Balancing multiple business and operational objectives within a
comprehensive control strategy is a complex configuration
task. Non-linearities and complex multiple process interactions
combine as formidable cause-effect interrelationships. A clear
understanding of these relationships is often instrumental to meeting
the process control objectives. However, such control system
configurations are generally conceived in a qualitative manner and
with pronounced reliance on past effective configurations (Foss,
1973). Thirty years after Foss' critique, control system configuration
remains a largely heuristic affair.
Biological methods of processing information are fundamentally
different from the methods used in conventional control
techniques. Biological neural mechanisms (i.e., intelligent systems)
are based on partial models, largely devoid of the system's underlying
natural laws. Neural control strategies are carried out without a pure
mathematical formulation of the task or the environment. Rather,
biological systems rely on knowledge of cause-effect interactions,
creating robust control strategies from ill-defined dynamic systems.
Dynamic modelling may be either phenomenological or
empirical. Phenomenological models are derived from first principles
and typically consist of algebraic and differential equations. First
principles modelling is both time consuming and expensive. Vast data
warehouses of historical plant data make empirical modelling
attractive. Singular spectrum analysis (SSA) is a rapid model
development technique for identifying dominant state variables from
historical plant time series data. Since time series data invariably
covers a limited region of the state space, SSA models are almost
necessarily partial models.
Interpreting and learning causal relationships from dynamic models
requires sufficient feedback of the environment's state. Systemisation
of the learning task is imperative. Reinforcement learning is a
computational approach to understanding and automating goal-directed
learning. This thesis aimed to establish a neurocontrol paradigm for
non-linear, high dimensional processes within an evolutionary
reinforcement learning (ERL) framework. Symbiotic memetic
neuro-evolution (SMNE) is an ERL algorithm developed for global tuning
of neurocontroller weights. SMNE is comprised of a symbiotic
evolutionary algorithm and local particle swarm optimisation. Implicit
fitness sharing ensures a global search and the synergy between global
and local search speeds convergence.
Several simulation studies have been undertaken, viz. a highly
non-linear bioreactor, a rigorous ball mill grinding circuit and the
Tennessee Eastman control challenge.

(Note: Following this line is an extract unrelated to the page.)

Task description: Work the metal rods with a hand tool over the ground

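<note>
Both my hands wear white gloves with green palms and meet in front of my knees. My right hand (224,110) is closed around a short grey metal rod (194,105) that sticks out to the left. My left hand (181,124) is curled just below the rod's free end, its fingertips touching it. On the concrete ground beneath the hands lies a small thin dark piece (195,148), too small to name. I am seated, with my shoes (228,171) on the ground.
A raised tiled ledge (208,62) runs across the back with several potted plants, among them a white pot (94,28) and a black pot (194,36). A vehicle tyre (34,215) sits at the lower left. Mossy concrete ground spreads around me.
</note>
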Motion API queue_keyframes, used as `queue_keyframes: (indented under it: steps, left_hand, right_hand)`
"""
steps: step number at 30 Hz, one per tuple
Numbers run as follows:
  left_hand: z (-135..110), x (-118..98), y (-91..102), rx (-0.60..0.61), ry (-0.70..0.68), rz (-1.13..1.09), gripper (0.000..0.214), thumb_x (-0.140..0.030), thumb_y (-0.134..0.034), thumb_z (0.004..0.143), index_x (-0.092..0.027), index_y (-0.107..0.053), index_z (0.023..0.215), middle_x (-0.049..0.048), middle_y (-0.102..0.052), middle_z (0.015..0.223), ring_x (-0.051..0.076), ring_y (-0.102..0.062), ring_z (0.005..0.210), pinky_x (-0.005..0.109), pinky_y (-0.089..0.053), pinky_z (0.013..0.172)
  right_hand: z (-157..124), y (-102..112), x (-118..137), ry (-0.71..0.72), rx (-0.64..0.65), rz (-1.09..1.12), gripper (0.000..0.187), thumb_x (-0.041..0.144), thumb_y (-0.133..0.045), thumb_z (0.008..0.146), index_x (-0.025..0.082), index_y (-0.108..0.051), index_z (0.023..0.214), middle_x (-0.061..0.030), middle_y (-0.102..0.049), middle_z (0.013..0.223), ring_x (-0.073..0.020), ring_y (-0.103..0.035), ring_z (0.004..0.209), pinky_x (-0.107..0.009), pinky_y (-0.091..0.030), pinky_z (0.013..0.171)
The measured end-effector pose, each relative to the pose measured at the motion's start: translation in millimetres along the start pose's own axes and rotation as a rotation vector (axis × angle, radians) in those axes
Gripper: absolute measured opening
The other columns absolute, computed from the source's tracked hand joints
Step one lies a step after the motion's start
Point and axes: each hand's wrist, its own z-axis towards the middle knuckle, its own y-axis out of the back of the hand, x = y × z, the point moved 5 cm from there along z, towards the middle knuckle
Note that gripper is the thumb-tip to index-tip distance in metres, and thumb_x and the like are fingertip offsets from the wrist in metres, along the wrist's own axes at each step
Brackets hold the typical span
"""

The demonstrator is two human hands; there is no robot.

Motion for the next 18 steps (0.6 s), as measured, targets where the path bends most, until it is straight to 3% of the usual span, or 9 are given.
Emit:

Pseudo-empirical modelling of an
industrial fed-batch fermentation shows the application of SSA for
developing partial models. Using SSA, state estimation is forthcoming
without resorting to fundamental models. A dynamic model of a
multieffect batch distillation (MEBAD) pilot plant was fashioned using
SSA. Thereafter, SMNE developed a neurocontroller for on-line
implementation using the SSA model of the MEBAD pilot plant.
Both simulated and experimental studies confirmed the robust
performance of ERL neurocontrollers. Coordinated flow sheet design,
steady state optimisation and nonlinear controller development
encompass a comprehensive methodology. Effective selection of
controlled variables and pairing of process and manipulated variables
were implicit to the SMNE methodology. High economic performance was
attained in highly non-linear regions of the state space. SMNE
imparted significant generalisation in the face of process
uncertainty. Nevertheless, changing process conditions may necessitate
neurocontroller adaptation. Adaptive neural swarming (ANS) allows for
adaptation to drifting process conditions and tracking of the economic
optimum online. Additionally, SMNE allows for control strategy design
beyond single unit operations. SMNE is equally applicable to processes
with high dimensionality, developing plant-wide control
strategies. Many of the difficulties in conventional plant-wide
control may be circumvented in the biologically motivated approach of
the SMNE algorithm. Future work will focus on refinements to both SMNE
and SSA.
SMNE and SSA thus offer a non-heuristic, quantitative approach that
requires minimal engineering judgement or knowledge, making the
methodology free of subjective design input. Evolutionary
reinforcement learning offers significant advantages for developing
high performance control strategies for the chemical, mineral and
metallurgical industries. Symbiotic memetic neuro-evolution (SMNE),
adaptive neural swarming (ANS) and singular spectrum analysis (SSA)
present a response to Foss' critique.
PhD Thesis, Department of Chemical Engineering, University of Stellenbosch, 2004.